The thing to remember is that, if some of us are right, that gold would not have fallen below US$400 per ounce without Central bank selling and the sale of paper gold hedges (unmined gold) then this Gold Bull is younger than you might think. Bubble propaganda states that we are up over 5x from US$250 however this is barely over 3x from US$400 to US$1400. In Australia we bottomed at around AUD$550 around the year 2000 are at $1400 now for a rise of under 3x. So what? This gold run is just getting started and the mania stage is still far enough away for us to accumulate a larger and larger portfolio with the right strategy.
When you factor in the rising demand for gold, which surpassed 3,800 metric tonnes in 2010, you get a compelling argument for a substantial upside for gold price – and China is just getting started. They are importing ever larger volumes of gold and silver creating a sustainable demand curve.

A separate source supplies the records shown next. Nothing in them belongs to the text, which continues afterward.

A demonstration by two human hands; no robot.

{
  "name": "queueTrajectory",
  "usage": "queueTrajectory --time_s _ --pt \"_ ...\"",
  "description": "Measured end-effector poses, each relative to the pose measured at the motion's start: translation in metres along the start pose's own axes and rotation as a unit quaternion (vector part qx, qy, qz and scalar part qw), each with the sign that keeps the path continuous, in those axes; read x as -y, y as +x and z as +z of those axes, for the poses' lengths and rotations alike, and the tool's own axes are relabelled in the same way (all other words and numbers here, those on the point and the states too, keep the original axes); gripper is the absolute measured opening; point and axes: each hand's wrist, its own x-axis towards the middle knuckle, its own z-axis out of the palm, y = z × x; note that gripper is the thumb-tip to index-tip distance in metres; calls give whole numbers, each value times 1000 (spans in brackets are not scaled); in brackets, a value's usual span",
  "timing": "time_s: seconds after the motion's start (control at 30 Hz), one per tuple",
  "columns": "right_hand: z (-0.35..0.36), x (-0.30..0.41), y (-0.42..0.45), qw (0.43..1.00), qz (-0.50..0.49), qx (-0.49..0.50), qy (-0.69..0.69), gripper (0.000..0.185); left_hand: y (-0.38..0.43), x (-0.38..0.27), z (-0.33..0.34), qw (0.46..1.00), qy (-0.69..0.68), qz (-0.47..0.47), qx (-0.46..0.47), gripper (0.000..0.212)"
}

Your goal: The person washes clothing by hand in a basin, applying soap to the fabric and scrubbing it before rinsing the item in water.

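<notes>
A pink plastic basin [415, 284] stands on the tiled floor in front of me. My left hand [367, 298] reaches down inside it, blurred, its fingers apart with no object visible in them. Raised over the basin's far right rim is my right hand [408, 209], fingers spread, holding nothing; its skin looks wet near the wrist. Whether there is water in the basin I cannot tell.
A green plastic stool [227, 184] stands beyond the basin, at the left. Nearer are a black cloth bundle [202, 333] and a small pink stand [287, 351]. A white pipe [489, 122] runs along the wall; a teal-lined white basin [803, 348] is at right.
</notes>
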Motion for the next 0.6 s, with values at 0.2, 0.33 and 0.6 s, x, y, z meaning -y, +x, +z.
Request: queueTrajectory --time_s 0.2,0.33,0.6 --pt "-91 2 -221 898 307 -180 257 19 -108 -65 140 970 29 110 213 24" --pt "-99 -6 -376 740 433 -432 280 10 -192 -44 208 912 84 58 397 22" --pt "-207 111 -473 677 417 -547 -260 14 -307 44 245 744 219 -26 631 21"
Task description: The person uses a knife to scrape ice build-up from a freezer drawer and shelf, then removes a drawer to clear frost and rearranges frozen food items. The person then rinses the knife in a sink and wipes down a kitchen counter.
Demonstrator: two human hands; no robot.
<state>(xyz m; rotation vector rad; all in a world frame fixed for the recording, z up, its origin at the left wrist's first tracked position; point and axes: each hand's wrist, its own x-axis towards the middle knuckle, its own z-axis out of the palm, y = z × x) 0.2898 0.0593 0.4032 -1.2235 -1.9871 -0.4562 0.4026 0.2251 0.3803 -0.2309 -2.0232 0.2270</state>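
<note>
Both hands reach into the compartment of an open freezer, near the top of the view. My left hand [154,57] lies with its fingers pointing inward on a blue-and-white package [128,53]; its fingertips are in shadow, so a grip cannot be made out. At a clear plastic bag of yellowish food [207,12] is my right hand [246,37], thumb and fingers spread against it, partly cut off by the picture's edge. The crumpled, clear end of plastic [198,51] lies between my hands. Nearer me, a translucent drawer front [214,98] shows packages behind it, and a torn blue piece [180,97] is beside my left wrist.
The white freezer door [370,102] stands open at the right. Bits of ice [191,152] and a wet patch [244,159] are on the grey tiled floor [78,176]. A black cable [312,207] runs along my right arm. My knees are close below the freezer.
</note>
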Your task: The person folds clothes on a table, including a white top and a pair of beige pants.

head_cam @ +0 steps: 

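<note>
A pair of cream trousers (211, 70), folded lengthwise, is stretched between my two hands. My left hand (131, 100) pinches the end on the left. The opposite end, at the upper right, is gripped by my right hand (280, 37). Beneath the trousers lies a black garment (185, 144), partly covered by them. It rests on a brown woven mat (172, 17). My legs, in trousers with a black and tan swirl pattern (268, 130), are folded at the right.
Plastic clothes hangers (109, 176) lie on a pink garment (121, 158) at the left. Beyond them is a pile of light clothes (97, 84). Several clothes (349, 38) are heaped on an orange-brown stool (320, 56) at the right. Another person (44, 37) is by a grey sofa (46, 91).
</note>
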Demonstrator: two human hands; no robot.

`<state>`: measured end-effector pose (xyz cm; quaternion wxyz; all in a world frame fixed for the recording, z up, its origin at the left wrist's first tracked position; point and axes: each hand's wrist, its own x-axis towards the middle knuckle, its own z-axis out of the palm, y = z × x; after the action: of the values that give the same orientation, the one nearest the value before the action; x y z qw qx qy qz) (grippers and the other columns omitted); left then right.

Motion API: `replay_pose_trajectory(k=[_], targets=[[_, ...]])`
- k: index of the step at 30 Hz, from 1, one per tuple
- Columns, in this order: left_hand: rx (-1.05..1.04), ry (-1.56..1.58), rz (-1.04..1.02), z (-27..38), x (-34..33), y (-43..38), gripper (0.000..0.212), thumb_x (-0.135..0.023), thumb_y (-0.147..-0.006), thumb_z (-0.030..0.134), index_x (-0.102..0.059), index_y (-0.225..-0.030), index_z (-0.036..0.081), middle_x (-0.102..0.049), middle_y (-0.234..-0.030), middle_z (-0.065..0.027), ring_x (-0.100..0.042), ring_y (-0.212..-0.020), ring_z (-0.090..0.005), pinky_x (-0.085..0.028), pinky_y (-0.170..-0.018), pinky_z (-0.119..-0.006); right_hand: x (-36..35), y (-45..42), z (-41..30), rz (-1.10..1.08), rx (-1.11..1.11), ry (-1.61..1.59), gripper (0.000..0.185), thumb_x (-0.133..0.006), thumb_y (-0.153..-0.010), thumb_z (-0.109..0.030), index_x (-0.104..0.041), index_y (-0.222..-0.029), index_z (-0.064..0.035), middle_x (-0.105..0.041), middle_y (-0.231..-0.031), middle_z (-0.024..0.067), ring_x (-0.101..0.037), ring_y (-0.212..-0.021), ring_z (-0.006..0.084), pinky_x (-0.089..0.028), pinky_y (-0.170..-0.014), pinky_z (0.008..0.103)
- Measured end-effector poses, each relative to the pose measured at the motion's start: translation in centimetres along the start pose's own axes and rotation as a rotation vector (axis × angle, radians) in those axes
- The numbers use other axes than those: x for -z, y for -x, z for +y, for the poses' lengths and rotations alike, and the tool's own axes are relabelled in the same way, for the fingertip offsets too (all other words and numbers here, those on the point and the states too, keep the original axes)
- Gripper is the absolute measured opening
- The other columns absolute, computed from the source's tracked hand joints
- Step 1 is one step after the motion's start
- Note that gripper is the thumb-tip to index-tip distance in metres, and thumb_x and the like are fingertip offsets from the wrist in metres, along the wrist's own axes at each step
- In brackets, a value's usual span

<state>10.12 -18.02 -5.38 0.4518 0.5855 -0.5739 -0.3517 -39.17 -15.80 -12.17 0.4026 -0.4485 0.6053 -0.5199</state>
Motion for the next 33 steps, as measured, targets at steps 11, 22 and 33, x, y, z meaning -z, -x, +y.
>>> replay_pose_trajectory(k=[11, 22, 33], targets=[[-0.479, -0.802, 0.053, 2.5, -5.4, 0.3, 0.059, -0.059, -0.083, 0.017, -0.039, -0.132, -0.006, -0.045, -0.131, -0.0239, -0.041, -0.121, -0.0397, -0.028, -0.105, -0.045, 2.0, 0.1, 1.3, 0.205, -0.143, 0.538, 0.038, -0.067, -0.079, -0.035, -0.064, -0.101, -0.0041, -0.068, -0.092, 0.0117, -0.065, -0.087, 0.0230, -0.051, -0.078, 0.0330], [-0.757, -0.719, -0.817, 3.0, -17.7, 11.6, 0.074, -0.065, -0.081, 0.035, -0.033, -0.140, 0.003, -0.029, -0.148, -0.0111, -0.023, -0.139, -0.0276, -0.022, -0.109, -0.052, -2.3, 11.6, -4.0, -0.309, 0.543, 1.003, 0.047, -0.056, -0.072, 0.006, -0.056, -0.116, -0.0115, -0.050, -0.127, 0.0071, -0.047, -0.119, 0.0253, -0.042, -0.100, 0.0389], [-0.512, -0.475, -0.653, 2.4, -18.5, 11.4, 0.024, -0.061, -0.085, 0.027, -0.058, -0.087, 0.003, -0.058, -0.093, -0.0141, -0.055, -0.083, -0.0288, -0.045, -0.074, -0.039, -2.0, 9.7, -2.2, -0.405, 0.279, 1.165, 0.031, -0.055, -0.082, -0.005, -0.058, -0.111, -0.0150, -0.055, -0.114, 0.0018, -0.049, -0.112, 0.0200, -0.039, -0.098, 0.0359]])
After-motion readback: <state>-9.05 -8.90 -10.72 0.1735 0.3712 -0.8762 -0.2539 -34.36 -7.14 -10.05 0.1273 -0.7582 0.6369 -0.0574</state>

When China’s disposable income class recognises rising inflation and economic risk to a greater degree this can rise rapidly and significantly.
The official sector, governments and Central Banks will continue to hold gold as a valuable part of their reserves. They are probably more risk adverse than the average investor because they understand the challenges in the financial system better. So where does this all leave us? Rising demand from several sources, rising need and awareness, stuck production levels and higher production costs has to equal a steadily rising gold (and silver) price.
Our analysis indicates that, correctly managed, we still have greater upside from investing in the mining companies. We do recommend some physical metal as part of your strategy however not to hold the metal at home. There have already been some home invasions and theft of precious metals so even a safe is not safe. Store the metal in safety and spread it around different institutions no matter what the cost, it is worth it for the sake of your own personal safety.
The gold stocks are extremely fluid in that take overs, mergers, mishaps, new projects and discoveries make the sector more difficult to follow. The rewards for doing so however far outweigh the time consumed by the process. If you are busy this ongoing work can be purchased for as little as $1 per day. Due to the nature of the industry and how the index components change on a regular basis I am rapidly giving up on any index analysis of this type.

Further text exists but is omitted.